» Stored data
◇ ◇ ◇ ◇ ◇ ◇ ◇

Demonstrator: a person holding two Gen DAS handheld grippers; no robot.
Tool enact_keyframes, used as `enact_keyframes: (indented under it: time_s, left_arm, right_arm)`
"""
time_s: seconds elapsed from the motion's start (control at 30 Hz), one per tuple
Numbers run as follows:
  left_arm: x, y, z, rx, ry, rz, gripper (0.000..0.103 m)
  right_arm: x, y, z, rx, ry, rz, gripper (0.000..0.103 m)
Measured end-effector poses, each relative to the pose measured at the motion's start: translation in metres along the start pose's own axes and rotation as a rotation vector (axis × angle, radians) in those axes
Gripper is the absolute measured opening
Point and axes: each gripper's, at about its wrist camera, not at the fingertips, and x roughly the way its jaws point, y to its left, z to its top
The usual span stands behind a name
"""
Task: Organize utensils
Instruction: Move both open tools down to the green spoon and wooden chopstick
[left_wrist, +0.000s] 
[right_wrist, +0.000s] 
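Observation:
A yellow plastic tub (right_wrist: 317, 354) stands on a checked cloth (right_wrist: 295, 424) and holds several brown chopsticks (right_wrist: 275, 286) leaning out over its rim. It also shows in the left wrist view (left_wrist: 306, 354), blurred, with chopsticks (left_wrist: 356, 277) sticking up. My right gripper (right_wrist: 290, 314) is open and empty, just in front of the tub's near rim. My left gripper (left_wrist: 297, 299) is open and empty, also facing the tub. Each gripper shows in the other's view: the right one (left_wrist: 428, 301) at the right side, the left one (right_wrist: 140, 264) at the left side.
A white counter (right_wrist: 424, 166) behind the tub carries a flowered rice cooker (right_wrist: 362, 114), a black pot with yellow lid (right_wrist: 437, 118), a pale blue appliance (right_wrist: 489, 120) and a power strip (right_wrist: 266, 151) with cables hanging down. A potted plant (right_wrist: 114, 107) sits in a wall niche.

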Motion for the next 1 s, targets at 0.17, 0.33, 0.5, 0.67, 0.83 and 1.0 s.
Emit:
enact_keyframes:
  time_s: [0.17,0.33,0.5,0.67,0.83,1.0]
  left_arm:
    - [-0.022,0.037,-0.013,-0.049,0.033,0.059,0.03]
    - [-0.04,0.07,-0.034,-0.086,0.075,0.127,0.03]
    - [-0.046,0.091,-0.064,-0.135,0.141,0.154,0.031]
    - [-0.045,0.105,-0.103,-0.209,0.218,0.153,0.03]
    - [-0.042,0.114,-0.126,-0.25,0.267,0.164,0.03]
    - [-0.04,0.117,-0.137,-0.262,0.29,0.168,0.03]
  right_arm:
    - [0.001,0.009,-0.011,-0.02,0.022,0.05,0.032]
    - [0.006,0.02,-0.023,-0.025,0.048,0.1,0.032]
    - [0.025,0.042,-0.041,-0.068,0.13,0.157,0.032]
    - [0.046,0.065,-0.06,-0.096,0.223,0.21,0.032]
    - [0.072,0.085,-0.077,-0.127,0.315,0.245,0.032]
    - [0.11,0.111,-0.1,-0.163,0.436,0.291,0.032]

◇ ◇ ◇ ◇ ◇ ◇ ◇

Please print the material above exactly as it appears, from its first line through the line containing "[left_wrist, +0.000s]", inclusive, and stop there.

» Your solution
Demonstrator: a person holding two Gen DAS handheld grippers; no robot.
Tool enact_keyframes, used as `enact_keyframes: (indented under it: time_s, left_arm, right_arm)`
"""
time_s: seconds elapsed from the motion's start (control at 30 Hz), one per tuple
Numbers run as follows:
  left_arm: x, y, z, rx, ry, rz, gripper (0.000..0.103 m)
  right_arm: x, y, z, rx, ry, rz, gripper (0.000..0.103 m)
Measured end-effector poses, each relative to the pose measured at the motion's start: translation in metres along the start pose's own axes and rotation as a rotation vector (axis × angle, radians) in those axes
Gripper is the absolute measured opening
Point and axes: each gripper's, at about its wrist camera, not at the fingertips, and x roughly the way its jaws point, y to its left, z to its top
The usual span stands behind a name
"""
Task: Organize utensils
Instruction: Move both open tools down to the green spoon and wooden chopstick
[left_wrist, +0.000s] 

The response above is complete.